Derocher will present two public seminars hosted by the Institute of Arctic Biology (IAB) and the Alaska Biological Research Infrastructure Network (BRIN).

"Polar bears in a changing climate" will be Wednesday, Feb. 18, from 1:30 p.m. to 2:30 p.m. in Elvey Auditorium on the University of Alaska Fairbanks campus. "Effects of pollutants on polar bears" will be Thursday, Feb. 19, from 1:30 p.m. to 2:30 p.m. in Elvey Auditorium.

"He's (Derocher) done some of the best work on free-ranging polar bears in the world," Todd O'Hara, IAB wildlife toxicology professor and wildlife veterinary toxicologist, said.

O'Hara has worked on polar bears with a focus on contaminants since he came to Alaska in 1995, and credits hunters and the North Slope Borough for providing him and a research team access to harvested animals during his previous work near Barrow.

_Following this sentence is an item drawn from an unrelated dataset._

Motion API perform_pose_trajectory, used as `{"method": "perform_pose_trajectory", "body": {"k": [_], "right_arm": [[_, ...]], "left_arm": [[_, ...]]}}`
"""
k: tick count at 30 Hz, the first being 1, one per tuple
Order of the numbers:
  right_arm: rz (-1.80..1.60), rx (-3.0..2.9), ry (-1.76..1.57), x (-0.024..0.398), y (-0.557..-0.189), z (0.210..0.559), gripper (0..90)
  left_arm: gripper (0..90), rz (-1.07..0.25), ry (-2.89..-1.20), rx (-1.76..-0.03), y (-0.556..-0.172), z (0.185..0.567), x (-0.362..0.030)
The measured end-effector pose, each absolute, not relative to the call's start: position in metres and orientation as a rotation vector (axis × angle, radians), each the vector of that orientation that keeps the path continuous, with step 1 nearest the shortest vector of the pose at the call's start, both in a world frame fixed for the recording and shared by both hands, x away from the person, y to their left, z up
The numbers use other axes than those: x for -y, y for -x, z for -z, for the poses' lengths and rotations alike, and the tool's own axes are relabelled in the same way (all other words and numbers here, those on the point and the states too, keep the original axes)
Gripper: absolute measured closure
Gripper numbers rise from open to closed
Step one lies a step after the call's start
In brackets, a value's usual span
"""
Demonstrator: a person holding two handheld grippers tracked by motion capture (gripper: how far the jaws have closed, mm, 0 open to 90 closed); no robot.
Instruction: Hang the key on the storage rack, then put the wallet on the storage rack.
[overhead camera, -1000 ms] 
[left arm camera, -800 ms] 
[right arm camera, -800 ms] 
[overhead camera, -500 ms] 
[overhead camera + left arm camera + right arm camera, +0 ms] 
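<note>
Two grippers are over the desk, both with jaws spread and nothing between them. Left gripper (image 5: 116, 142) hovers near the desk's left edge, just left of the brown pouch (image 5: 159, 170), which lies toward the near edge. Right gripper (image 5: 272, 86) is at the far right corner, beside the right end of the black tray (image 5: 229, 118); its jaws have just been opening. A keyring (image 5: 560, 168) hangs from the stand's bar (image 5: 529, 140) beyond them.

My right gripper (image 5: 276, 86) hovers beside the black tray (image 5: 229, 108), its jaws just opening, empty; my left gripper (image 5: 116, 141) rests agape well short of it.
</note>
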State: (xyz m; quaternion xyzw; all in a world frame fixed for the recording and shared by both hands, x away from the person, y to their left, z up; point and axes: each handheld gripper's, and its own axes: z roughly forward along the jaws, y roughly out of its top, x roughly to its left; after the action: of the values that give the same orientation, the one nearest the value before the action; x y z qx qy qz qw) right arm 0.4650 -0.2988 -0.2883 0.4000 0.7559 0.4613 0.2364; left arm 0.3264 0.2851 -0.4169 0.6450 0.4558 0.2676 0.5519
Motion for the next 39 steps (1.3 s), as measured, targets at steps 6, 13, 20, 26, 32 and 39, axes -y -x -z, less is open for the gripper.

"He wrote the polar bear chapter for the Encyclopedia of the Arctic, considered the "bible" on polar bears, Falk Huettmann, IAB professor of wildlife ecology, said.

"He adds a great component to the circumpolar view of the arctic environment dealing with wildlife and toxicology and climate change," Huettmann said.

Torsten Bentzen, a graduate student in the Department of Biology and Wildlife, is also working on contaminants in polar bears, specifically organochlorines.

"Traditional Western knowledge is that they primarily eat ringed seals, but in recent years there's been increased reports of polar bears scavenging on bowhead whale carcasses landed by Native subsistence hunters," Bentzen said.

"Seals feed higher on food chain and so carry a heavier load of contaminants," Bentzen said. "Bowhead tissues are quite clean."

Bentzen's research will use stable isotopes and organochlorines to determine the amount of bowhead whale in the diet of Alaska polar bears.